Setelah perjalanan bersejarah yang menandai penjelajahan pertama umat manusia di luar orbit rendah Bumi sejak tahun 1972, misi Artemis II memasuki jam-jam terakhirnya. Setelah sukses terbang melintasi bulan, kru beranggotakan empat orang—Reid Wiseman, Victor Glover, Christina Koch (NASA), dan Jeremy Hansen (Badan Antariksa Kanada)—kini mengalihkan fokus mereka dari eksplorasi luar angkasa ke fase misi yang paling berbahaya: masuk kembali.

Misi Pertama dan Penderitaan yang Bertumbuh

Diluncurkan pada tanggal 1 April, Artemis II berfungsi sebagai uji terbang penting untuk roket Space Launch System (SLS) NASA dan kapsul awak Orion. Meskipun sebagian besar misi ini telah mencapai tonggak teknisnya, misi ini bukannya tanpa tantangan.

Untuk mengingatkan sifat perjalanan luar angkasa yang tak kenal ampun, para kru telah menghabiskan sebagian besar misinya dengan bertindak sebagai “tukang ledeng luar angkasa”. Toilet pertama yang mengorbit bulan dalam misi tersebut berulang kali mengalami penyumbatan dan dikaitkan dengan bau terbakar yang misterius, sehingga memaksa astronot dan pengontrol darat untuk menangani kegagalan perangkat keras yang tidak terduga secara real-time.
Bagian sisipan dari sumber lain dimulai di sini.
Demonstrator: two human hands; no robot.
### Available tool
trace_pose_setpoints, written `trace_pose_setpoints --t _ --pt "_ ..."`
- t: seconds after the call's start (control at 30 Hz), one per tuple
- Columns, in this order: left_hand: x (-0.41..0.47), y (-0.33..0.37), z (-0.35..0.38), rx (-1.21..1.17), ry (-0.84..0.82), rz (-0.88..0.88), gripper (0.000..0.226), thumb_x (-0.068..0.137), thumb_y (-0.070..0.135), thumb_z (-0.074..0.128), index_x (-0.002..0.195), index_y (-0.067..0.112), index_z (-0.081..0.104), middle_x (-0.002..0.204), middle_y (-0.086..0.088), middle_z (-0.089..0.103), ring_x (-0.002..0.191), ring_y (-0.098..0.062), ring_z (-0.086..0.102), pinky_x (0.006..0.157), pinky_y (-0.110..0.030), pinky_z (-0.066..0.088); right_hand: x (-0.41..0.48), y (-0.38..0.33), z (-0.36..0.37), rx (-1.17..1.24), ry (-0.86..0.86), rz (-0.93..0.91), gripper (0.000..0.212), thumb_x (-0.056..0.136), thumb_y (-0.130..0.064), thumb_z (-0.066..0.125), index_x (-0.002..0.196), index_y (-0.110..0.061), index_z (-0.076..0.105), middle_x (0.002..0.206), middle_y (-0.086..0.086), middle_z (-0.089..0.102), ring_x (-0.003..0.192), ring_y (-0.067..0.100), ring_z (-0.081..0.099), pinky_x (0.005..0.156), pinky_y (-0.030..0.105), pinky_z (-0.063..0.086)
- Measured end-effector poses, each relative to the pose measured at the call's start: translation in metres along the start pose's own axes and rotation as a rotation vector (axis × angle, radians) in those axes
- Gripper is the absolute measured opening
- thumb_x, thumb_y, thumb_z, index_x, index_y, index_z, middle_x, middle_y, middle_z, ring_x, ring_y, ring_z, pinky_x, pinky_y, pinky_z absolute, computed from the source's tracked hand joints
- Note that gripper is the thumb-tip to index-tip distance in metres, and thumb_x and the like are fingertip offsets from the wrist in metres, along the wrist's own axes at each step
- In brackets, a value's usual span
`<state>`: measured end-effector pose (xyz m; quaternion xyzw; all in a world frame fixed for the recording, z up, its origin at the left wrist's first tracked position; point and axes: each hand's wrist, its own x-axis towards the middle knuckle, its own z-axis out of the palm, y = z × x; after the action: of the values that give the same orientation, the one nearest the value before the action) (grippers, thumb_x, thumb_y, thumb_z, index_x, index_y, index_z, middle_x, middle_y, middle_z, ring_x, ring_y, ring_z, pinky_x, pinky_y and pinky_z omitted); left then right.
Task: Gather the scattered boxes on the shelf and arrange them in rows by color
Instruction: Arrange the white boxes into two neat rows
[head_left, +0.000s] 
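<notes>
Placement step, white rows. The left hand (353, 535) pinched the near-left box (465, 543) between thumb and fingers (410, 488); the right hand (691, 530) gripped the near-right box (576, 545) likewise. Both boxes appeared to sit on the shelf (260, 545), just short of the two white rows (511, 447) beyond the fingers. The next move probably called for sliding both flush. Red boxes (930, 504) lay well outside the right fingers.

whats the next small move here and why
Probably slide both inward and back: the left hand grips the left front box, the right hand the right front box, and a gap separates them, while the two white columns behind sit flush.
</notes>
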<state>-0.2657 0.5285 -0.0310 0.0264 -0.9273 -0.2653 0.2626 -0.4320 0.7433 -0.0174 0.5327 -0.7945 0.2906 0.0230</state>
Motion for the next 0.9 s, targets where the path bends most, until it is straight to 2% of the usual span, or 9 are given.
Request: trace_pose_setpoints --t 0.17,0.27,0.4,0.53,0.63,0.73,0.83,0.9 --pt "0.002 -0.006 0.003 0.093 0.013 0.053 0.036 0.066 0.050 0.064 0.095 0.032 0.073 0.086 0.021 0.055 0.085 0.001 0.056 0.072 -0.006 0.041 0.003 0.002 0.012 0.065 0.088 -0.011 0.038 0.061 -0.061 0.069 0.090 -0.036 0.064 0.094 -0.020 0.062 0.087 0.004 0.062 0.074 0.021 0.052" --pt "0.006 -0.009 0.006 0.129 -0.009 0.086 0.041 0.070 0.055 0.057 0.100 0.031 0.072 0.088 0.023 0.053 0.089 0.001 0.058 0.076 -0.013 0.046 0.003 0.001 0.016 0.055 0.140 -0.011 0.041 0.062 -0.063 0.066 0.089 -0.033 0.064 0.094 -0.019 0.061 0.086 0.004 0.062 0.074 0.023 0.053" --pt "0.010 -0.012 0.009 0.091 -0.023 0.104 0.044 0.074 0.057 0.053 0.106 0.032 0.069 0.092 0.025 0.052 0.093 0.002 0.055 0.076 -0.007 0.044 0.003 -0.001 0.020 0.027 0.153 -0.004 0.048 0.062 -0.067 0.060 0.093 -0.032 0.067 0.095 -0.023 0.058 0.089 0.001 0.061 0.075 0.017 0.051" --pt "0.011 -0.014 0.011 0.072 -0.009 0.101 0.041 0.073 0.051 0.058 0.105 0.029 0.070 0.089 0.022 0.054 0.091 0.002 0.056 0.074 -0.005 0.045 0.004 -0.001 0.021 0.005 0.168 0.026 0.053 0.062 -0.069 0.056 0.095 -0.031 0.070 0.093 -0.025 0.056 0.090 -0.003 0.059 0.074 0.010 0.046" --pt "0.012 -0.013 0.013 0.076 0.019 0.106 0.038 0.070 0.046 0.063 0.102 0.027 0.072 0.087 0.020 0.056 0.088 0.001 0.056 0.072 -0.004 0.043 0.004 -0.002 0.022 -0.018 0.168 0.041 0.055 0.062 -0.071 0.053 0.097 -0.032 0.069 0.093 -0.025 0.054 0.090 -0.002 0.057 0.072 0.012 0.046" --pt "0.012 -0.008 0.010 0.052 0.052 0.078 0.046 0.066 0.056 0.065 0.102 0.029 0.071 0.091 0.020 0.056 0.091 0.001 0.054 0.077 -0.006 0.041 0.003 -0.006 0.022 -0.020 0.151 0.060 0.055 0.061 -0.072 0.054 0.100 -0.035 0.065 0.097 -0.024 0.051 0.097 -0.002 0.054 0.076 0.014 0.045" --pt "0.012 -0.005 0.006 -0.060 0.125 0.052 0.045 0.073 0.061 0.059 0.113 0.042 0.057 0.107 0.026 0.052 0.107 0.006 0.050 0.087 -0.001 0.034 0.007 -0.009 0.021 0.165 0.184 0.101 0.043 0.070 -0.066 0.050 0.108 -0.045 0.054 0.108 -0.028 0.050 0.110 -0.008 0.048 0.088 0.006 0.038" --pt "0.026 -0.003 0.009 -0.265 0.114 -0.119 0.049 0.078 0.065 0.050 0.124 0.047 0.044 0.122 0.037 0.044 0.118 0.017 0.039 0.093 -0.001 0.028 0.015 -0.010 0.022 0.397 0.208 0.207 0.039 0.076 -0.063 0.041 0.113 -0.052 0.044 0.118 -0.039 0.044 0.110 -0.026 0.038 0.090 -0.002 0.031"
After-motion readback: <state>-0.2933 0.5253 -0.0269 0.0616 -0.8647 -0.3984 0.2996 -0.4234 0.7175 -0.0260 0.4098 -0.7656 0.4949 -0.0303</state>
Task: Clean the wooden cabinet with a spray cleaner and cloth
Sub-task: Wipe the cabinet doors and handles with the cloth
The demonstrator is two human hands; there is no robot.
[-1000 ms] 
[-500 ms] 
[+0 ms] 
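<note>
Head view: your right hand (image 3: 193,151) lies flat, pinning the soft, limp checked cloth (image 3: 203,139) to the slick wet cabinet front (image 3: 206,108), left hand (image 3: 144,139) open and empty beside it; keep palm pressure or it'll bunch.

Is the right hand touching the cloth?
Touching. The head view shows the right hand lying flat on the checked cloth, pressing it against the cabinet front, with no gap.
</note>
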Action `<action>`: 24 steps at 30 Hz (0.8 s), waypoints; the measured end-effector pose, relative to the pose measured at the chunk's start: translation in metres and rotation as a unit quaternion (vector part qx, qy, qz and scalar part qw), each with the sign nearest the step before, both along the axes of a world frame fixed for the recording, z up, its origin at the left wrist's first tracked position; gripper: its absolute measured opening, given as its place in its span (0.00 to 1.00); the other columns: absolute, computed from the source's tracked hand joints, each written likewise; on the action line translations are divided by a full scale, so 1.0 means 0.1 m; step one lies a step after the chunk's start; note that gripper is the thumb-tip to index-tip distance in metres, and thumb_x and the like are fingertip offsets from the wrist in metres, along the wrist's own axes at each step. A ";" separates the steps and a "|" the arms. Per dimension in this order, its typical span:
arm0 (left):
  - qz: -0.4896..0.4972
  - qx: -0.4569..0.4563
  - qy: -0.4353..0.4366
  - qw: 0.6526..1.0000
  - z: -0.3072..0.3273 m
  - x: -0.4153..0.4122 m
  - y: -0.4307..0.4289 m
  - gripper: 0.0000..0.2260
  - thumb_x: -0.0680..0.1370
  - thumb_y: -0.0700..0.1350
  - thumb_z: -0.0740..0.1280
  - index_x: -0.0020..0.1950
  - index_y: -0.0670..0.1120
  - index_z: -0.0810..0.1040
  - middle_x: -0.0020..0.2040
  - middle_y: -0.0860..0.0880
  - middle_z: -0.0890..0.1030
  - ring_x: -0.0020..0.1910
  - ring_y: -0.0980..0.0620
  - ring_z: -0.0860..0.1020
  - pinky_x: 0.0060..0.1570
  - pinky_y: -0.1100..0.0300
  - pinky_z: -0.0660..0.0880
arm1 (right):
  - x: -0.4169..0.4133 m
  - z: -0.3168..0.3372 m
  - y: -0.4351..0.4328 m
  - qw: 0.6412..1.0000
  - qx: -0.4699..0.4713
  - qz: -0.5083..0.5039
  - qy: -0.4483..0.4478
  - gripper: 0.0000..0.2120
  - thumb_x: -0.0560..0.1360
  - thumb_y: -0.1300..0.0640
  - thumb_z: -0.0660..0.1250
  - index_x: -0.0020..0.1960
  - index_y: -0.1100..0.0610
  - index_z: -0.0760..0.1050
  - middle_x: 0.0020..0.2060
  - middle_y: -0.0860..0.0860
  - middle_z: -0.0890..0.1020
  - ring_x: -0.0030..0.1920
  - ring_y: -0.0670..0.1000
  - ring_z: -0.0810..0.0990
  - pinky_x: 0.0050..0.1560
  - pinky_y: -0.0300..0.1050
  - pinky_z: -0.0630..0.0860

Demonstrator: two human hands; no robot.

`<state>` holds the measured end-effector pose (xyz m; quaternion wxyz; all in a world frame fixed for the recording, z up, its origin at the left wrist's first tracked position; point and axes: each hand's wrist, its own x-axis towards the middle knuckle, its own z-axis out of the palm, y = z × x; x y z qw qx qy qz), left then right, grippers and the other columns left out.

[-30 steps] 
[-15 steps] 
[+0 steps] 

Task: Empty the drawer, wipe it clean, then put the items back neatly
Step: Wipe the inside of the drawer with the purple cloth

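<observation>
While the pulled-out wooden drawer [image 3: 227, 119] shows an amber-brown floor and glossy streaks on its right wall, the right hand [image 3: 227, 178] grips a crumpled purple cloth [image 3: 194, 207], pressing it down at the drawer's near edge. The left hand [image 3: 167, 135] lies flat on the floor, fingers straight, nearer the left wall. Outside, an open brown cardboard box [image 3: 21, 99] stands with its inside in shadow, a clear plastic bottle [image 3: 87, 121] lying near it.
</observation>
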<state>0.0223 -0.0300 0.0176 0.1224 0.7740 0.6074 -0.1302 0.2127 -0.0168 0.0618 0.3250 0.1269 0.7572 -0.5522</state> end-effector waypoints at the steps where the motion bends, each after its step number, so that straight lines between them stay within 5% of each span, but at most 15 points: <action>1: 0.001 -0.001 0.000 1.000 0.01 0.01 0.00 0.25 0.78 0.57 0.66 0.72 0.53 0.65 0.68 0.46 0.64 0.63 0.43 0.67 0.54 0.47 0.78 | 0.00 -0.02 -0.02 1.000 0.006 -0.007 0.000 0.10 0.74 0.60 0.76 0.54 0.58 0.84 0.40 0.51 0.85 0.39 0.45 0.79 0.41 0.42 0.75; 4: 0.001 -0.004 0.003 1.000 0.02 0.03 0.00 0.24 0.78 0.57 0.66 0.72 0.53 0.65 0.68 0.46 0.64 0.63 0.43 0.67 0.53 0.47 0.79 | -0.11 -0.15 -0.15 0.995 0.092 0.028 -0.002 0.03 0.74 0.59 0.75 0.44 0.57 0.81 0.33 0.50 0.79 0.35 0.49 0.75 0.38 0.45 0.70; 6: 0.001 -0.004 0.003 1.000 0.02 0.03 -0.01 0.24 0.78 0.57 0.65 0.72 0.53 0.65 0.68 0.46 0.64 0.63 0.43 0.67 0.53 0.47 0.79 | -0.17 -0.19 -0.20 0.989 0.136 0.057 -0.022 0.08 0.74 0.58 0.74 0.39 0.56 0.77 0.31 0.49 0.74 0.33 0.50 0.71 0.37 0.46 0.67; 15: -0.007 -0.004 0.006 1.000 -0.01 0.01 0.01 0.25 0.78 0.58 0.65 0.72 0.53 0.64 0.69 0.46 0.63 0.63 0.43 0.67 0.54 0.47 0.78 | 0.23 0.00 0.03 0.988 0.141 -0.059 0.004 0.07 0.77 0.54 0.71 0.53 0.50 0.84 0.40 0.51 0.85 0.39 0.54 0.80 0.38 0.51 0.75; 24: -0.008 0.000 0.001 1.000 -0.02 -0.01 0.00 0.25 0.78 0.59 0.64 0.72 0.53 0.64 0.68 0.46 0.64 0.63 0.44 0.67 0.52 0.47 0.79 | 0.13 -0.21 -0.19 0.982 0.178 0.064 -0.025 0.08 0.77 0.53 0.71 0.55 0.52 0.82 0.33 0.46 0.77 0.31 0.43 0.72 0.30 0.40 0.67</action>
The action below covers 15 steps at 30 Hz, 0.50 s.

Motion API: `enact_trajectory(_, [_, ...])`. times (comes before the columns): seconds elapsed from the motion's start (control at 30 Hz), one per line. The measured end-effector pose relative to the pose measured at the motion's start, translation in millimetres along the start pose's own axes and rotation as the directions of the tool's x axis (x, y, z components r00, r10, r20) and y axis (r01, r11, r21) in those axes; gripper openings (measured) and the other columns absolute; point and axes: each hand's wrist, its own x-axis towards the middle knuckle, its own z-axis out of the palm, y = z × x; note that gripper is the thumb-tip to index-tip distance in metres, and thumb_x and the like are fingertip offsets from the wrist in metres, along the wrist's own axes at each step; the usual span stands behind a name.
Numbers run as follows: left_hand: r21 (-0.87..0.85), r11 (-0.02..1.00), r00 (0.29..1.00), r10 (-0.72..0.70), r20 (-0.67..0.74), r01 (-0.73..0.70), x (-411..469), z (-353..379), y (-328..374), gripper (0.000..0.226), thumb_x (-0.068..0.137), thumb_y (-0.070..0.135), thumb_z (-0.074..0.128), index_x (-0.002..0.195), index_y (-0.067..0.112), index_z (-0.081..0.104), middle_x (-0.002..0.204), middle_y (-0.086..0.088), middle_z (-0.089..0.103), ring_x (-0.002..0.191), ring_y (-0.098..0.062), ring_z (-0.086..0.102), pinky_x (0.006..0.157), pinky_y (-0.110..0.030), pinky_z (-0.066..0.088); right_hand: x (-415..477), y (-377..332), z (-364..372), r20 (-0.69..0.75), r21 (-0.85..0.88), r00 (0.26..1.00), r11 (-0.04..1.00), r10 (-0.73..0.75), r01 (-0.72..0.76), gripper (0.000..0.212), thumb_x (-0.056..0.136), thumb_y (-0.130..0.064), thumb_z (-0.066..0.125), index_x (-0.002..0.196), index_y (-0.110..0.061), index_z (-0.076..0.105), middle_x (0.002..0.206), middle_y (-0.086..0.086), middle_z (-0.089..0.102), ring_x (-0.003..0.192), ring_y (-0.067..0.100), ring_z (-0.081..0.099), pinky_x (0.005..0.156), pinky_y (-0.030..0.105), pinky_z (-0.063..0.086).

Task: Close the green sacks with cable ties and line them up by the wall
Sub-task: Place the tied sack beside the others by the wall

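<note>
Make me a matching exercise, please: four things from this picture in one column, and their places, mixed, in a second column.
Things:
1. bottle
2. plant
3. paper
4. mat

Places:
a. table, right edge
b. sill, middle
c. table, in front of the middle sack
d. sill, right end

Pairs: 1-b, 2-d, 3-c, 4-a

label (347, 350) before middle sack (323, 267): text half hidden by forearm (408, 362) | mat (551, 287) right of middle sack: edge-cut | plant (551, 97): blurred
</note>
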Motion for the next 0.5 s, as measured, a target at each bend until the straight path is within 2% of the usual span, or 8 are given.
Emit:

Hitung Mundur Terakhir: Tantangan Masuk Kembali

Para kru saat ini sedang menjalani hari kesembilan dari misi 10 hari. Saat mereka bersiap untuk meninggalkan lingkungan bulan, fokusnya beralih ke fisika untuk kembali ke Bumi. Proses ini jauh dari rutinitas:

  • Penurunan: Pada hari Jumat sekitar pukul 19:45. EDT, kapsul Orion akan membuang modul layanannya dan mulai turun ke atmosfer bumi.
  • Kecepatan Ekstrim: Kapsul akan menghantam atmosfer dengan kecepatan yang mencengangkan 24.000 mil per jam.
  • Stres Termal: Pelindung panas harus tahan terhadap suhu yang mencapai 5.000 derajat Fahrenheit (2.760 derajat Celsius).
  • Pemadaman: Saat turun, kru akan mengalami ketegangan hebat selama sekitar 13 menit, termasuk pemadaman radio selama tujuh menit yang membuat komunikasi dengan Bumi tidak mungkin dilakukan.

Jika semuanya berjalan sesuai rencana, kapsul Orion akan mengerahkan parasutnya dan mendarat di lepas pantai San Diego, California, tempat armada pemulihan angkatan laut menunggu.

Mengelola Tujuan dan Menjaga Semangat

Saat misi mendekati akhir, pengendali misi NASA telah membuat keputusan strategis untuk memprioritaskan keselamatan dan tujuan inti. Beberapa kegiatan yang direncanakan dibatalkan atau diubah:
Pembangunan Tempat Perlindungan Radiasi: Hal ini dibatalkan karena sebagian besar tujuan inti telah tercapai.
Demonstrasi Uji Coba Manual: Ini dibatalkan untuk menghindari gangguan uji tekanan kritis pada sistem propulsi Orion.

Meskipun ada penyesuaian teknis ini, kru tetap mempertahankan aktivitas tingkat tinggi. Tugas terbarunya termasuk menguji pakaian kompresi—penting untuk membantu tubuh menyesuaikan diri dari gayaberat mikro kembali ke gravitasi bumi—dan menyelesaikan rutinitas kebugaran akhir. Bahkan di tengah lingkungan yang berisiko tinggi, momen-momen kesembronoan tetap ada; para kru baru-baru ini terlibat dalam percakapan ringan dengan Perdana Menteri Kanada Mark Carney, mendiskusikan segala hal mulai dari preferensi sarapan hingga musik favorit mereka.

Melihat ke Depan

Fokus saat ini untuk hari kesembilan adalah konfigurasi kapsul Orion yang cermat dan tinjauan akhir yang cermat terhadap prosedur masuk kembali. Sementara kru dan pengawas darat tetap bersikap tenang, kompleksitas pendaratan yang akan datang menggarisbawahi sulitnya kembali dari luar angkasa.

Keberhasilan masuknya kembali Artemis II akan memberikan data penting untuk misi jangka panjang di masa depan, membuktikan bahwa umat manusia tidak hanya dapat mencapai Bulan tetapi juga kembali dengan selamat dari Bulan.

Misi Artemis II berakhir minggu ini, yang berfungsi sebagai pengujian definitif terhadap perangkat keras dan prosedur yang diperlukan untuk era eksplorasi manusia ke bulan berikutnya.